Thursday, February 22, 2024

New AI system allows robots to manipulate thousands of objects with ease

Humans have long been masters of dexterity; however, robots are still catching up. In an effort to get machines to replicate human abilities, a team of scientists from MIT’s Computer Science and Artificial Intelligence Laboratory (CSAIL) has developed a new AI system that could give robots that same kind of dexterity.

The new model-free framework can learn to reorient objects with the robotic hand facing both upwards and downwards, in a step towards more human-like manipulation. It can manipulate over 2000 geometrically different objects in both cases. This new ability to manipulate anything could help the hand quickly pick-and-place objects in specific ways and locations and even generalize to unseen objects.

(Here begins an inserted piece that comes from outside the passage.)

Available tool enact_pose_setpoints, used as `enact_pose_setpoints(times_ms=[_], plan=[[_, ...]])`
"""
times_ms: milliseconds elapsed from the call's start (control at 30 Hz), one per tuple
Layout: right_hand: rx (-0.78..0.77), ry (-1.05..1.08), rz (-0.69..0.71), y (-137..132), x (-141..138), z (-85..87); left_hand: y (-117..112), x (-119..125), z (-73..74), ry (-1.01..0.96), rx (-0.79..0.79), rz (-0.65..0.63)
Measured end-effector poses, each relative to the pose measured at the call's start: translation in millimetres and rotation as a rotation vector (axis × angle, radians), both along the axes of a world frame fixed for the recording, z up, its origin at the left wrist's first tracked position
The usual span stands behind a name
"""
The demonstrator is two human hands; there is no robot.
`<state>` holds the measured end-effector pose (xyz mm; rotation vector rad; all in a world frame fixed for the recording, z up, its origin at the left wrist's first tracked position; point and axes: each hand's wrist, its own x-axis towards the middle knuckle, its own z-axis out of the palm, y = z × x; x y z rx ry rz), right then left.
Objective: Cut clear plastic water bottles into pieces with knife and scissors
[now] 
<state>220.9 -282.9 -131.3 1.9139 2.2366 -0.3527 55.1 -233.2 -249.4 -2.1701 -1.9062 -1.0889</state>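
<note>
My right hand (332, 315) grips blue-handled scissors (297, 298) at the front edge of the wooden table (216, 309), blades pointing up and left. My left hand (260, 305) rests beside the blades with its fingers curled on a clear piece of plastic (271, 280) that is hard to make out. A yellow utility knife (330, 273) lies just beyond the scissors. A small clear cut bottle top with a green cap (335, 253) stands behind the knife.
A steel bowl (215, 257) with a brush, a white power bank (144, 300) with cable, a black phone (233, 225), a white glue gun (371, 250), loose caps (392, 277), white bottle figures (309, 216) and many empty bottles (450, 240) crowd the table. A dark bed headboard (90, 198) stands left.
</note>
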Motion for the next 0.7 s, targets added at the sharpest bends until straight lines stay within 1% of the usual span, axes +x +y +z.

The MIT CSAIL team used a simulated, anthropomorphic hand with 24 degrees of freedom and showed evidence that the system could be transferred to a real robotic system in the future.

The system uses a model-free reinforcement learning algorithm with deep learning and something called a “teacher-student” training method. The “teacher” network is trained on information about the object and robot that’s easily available in simulation but not in the real world. The knowledge of the “teacher” is then distilled into observations that can be acquired in the real world, such as depth images captured by cameras, object pose, and the robot’s joint positions.

The robot could reorient a large number of objects it had never seen before and with no knowledge of shape. It can manipulate small, circular-shaped objects such as apples, tennis balls, marbles, with a nearly 100% success rate. However, when it comes to more complex objects, like a spoon, a screwdriver, or scissors, its success rate falls closer to 30%. Since success rates varied with object shape, in the future, the team notes that training the model based on object shapes could improve performance.

Still, the system has great potential; it could be an asset in speeding up logistics and manufacturing, helping with common demands such as packing objects into slots for kitting or dexterously manipulating a wider range of tools.